Morning Briefing: Data Centers

Thursday, May 14, 2026

May 14, 2026

Power Workarounds Meet Local Pushback

Yesterday's clearest movement was not a new mega-campus announcement but tighter scrutiny around how data centers get powered and approved. In Mississippi, xAI is operating nearly 50 trailer-mounted gas turbines at a data center under a mobile-equipment classification that has kept the first year outside normal air regulation; an NAACP-backed lawsuit is now asking a court to stop the setup, arguing federal law may still treat the turbines as stationary sources. Only 15 turbines have permits.

Local governments elsewhere slowed the runway rather than stopping projects outright. Pulaski County, Arkansas sent proposed data center rules back for drafting after a heated hearing, instead of immediately imposing new disclosure and monitoring requirements as AVAIO and Google projects advance. In Ohio, Canton heard sharp debate over an Amazon-backed 240 megawatt campus and a proposed 75 percent property-tax abatement for 30 years, with the next vote scheduled for May 18.

Water and construction compliance also kept moving from side issue to live constraint. Arizona's Project Blue was hit with a county dust violation after the city already shut off a contractor's water meter over improper use, while Fayette County, Georgia retroactively charged QTS $147,474 for unauthorized and unmetered water hookups. These are local enforcement actions, not project killers by themselves, but they add cost, delay risk, and political heat once construction is underway.

Key Points

  • xAI's Mississippi site is using nearly 50 trailer-mounted gas turbines, and plaintiffs say only 15 are permitted while federal air rules may still apply.
  • Pulaski County, Arkansas delayed immediate data center rules and sent disclosure and monitoring proposals to planning staff for drafting within 90 days.
  • Canton, Ohio held a contentious hearing on an Amazon-backed 240 megawatt campus and its proposed 30-year, 75 percent property-tax abatement; council vote is set for May 18.
  • Arizona's Project Blue received a dust violation after earlier water-meter problems, and Fayette County, Georgia billed QTS $147,474 for unauthorized and unmetered water use.

Implications

On-site generation is becoming a practical answer to grid delays, but it also creates new air-permitting and litigation risk that can erase some of the speed advantage.

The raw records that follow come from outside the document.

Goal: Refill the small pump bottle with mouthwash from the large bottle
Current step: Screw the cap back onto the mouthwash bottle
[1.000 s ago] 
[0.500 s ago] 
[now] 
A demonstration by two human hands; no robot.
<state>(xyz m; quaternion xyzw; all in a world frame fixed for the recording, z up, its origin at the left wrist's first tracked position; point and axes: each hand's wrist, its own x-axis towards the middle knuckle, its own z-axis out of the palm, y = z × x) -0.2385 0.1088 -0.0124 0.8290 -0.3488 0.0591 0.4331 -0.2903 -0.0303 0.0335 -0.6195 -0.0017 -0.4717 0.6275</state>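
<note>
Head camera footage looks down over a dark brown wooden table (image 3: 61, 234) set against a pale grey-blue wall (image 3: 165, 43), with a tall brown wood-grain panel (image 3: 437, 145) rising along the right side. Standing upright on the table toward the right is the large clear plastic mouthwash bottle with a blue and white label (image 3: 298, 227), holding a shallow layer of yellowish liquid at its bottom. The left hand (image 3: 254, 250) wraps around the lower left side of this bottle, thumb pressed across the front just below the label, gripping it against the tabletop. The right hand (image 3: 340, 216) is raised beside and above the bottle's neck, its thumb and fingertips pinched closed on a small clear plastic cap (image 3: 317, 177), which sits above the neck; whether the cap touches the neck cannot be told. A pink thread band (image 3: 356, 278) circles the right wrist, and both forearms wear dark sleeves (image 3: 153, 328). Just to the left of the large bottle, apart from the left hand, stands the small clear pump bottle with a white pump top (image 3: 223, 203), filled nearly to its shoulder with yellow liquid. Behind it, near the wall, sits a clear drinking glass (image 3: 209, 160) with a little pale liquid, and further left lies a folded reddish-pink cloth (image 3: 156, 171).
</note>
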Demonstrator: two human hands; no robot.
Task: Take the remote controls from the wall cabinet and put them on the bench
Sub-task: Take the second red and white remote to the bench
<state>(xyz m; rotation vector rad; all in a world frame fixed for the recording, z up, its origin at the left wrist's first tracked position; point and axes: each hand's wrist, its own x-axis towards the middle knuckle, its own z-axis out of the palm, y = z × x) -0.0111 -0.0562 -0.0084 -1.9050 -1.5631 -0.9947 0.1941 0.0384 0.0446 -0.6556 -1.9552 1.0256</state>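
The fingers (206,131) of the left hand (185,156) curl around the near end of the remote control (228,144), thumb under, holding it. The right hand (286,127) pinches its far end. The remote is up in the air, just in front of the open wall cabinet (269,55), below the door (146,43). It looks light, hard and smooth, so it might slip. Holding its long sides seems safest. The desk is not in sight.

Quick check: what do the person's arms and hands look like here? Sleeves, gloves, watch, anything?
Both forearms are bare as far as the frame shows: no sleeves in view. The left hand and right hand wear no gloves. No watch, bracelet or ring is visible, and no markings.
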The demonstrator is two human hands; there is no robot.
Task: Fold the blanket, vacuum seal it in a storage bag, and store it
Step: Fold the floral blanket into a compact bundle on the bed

Counties and cities are shifting from broad data center enthusiasm to project-specific demands on disclosure, utility impacts, water use, and tax terms.

Once construction starts, basic compliance on water and air can quickly become a schedule and community-relations problem.

Things to watch

Watch

Whether a court or regulators force changes to xAI's turbine setup in Mississippi, especially if the units are treated as stationary sources under federal law.

Watch

The May 18 Canton vote on tax abatements for the Perry Township campus and any conditions added before the project reaches county commissioners.

Watch

The Pocatello hearing on a 59-acre AI data center site, where Idaho Power has indicated at least 100 megawatts of capacity but wastewater details remain under review.